穿刺練習キット!Blog
ムクオとムッコの日記いよいよ9月になりました。
今月後半には集中的な実技トレーニングが始まります。
実技トレーニング期間中は、4時間の日中透析です。
10年近く8時間のオーバーナイト透析をしてきたムクオ君にとって、
透析時間が半分になってしまうということは、
体にかなりの負担がかかることが予想されます。
しかも、在宅血液透析でお世話になる病院は、
高速道路で片道1時間以上かかるところにあります。
そんな体で週3日通えるんでしょうか…
ムクオ君もムッコも正直、不安しかありません。
想像しただけでゾッとする…
トレーニング期間中に体調が急激に悪くなって
在宅透析どころじゃなくなるかも…
ってかなり心配してました。
そういう事情を考慮して、
今回、初めての試みとして、
「教育入院」という形で入院して集中的に学び、
短期間でトレーニングを完了させれるよう
病院が取り計らってくださいました。
入院なので食事の管理もしっかりしてくれます。
誰かが、こういう、初めての道を切り開いていくわけですが、
切り開くには、相当なエネルギーが要ります。
できれば、作られた道を安全に通っていきたいもの。
案を練って、病院にいろいろ掛け合って、
実現までこぎつけてくれた担当の技師さんには
ほんとにほんとに、感謝しかありません!
ということで、
今日は入院のための受診と手続きのため病院へ。
入院までにお家でしっかり練習しておいてください~
とのことで、
ムクオ君は腕いっぱいに練習キットを抱えて帰ってきました。

ぐるぐる巻きに入っている血液回路は
なにがなんだかどうなってるんだか
ムッコにはさっぱりわからないので
回路のことはとりあえず
おいておいて、
びっくりなのは、
お手製の模擬血管です。

ムクオ君の腕にある
あの人造人間みたいな感触の血管って
こんな感じになってるの?
ひょえーっ(>_<)💦
実際の弾力はちょっと違うみたいだけどね、
と、ムクオ君。
そして、もっと
ひょえーーっ(>_<)💦
なのは、
爪楊枝と同じくらいか
それ以上あるかと思われる太さの針を
皮膚に刺し、血管に突き刺し、貫通しない程度にとどめ
そのままぐぐーッと入れ込まないといけない
ってことです。
さっそくムクオ君がやって見せてくれました。

今は血管がむき出しで分かりやすいですが、
実際はもちろん血管なんて見えません。
ひょえー!ひょえーっ!!しょえーーっ!!!
無事に針が入った後も、大変です。
テープで止めて、内筒を抜いて、外筒を入れ込んで、
外れないように固定して。
血が噴き出さないよう、鉗子で止めて、回路を接続して。
これを2か所。

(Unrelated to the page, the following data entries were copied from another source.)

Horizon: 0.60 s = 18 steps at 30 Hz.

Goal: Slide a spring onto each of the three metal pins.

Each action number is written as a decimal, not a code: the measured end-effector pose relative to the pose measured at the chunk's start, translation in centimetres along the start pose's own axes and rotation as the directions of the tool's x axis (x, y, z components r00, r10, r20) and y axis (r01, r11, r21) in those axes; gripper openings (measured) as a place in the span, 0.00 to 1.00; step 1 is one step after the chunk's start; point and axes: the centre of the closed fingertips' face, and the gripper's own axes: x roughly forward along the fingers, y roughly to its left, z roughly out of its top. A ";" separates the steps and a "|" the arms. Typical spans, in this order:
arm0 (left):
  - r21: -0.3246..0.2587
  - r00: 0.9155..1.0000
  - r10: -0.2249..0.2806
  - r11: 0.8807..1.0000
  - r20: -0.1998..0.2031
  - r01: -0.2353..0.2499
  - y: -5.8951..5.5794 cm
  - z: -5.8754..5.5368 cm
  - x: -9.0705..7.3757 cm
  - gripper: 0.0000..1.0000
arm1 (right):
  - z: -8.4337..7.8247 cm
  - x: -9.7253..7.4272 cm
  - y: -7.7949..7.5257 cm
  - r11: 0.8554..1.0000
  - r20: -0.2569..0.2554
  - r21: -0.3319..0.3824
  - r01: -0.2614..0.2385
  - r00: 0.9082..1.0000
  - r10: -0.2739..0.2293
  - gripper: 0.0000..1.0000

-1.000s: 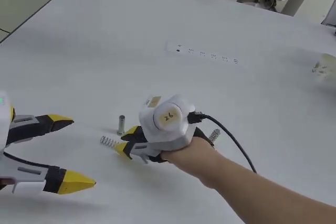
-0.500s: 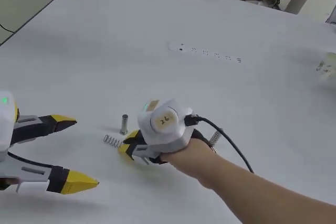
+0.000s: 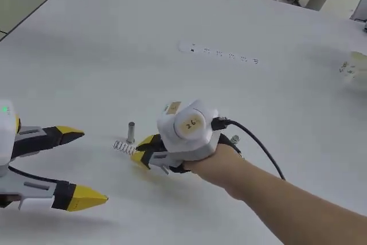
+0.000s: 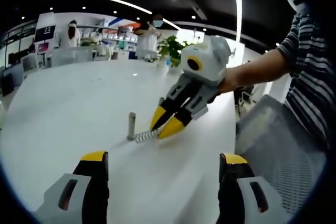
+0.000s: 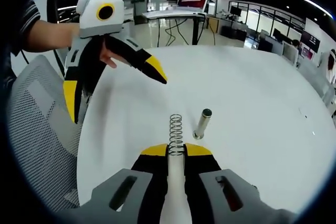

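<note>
right gripper [image 5: 176, 149] pinching spring [image 5: 175, 124] | left gripper [image 4: 164, 157] wide, idle | tilt spring upright, centre its open end over pin [image 5: 202, 123]

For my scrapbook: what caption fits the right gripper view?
Right tongs pinch a spring beside an upright metal pin.

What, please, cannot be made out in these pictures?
Head view: the item behind the hand is mostly covered; pin or spring, I cannot tell.
Head view: the pale object at the right edge is cut off and blurred.
Right gripper view: the gripped end of the spring is hidden by the jaws of the right tool.
</note>
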 end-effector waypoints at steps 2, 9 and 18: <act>0.003 1.000 -0.006 1.000 0.001 0.006 -0.1 0.1 0.2 0.83 | 0.0 -0.7 0.0 1.000 0.004 -0.006 -0.004 1.000 0.004 0.08; 0.010 1.000 -0.024 1.000 0.004 0.024 -0.4 0.5 0.6 0.81 | -0.7 -3.1 -0.5 1.000 0.009 -0.026 0.009 1.000 -0.009 0.08; 0.011 0.998 -0.068 0.998 0.002 0.068 -1.1 0.8 1.2 0.71 | -2.0 -5.5 -0.2 0.998 0.001 -0.062 0.013 1.000 -0.013 0.08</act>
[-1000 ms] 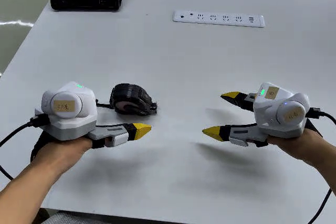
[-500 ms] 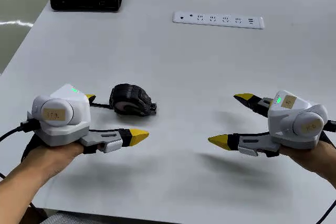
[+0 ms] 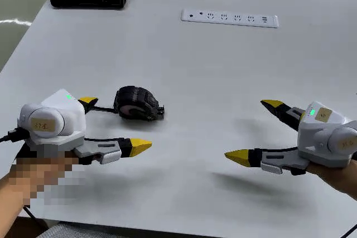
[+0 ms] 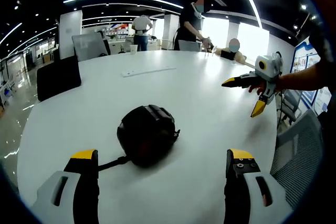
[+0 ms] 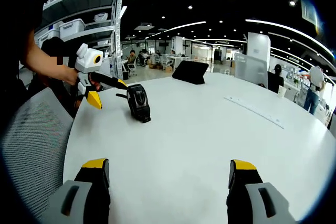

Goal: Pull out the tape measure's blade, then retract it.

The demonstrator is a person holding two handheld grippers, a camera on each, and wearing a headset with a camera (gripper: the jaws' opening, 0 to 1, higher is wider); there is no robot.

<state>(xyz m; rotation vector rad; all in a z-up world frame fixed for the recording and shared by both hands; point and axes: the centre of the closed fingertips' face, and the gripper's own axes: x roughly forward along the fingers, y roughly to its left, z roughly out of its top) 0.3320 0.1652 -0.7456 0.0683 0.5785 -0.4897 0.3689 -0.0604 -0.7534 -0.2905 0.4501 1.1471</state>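
Tape measure on the table, just ahead of my left gripper!
Both my jaw pairs gape wide, right gripper well apart. The case looks hard, compact, probably slick: I'd clamp its flat sides.

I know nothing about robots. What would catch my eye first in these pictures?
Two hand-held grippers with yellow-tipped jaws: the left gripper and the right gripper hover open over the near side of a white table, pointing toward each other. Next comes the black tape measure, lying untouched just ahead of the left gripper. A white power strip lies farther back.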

手早く。
急いで処置しないと、血管から離れた血は
徐々に固まっていきます。

見てるだけでハラハラものです。
針を抜くときも大変です。
片手で針を入れたところを抑えながら
入れ込んでる針をまっすぐに引っ張りぬきます。
ここで穴をしっかり押さえれないと、勢いよく血が噴き出して
血だらけになります。
ムクオ君はこの流れをいつもしっかり見ていて
見慣れてるので平気だそうですが、
ムッコはこの日からしばらく
自己穿刺失敗して手首ぱっくりのムクオ君パニックの夢や
(→ 手首ぱっくり切れることは絶対に無い)
抜針失敗して血が噴き出すムクオ君パニックの夢など
(→ 見たことはないから100%想像)
ぞっとする光景が夢に出てきては
はぁはぁ息荒く目が覚める夜明けが続きました…。
いよいよ、実際に使うものを手にすると
一気に現実味が増します。
はぁ。乗り越えるしかない、
大丈夫、大丈夫
と、ひたすら言い聞かせるムッコなのでした。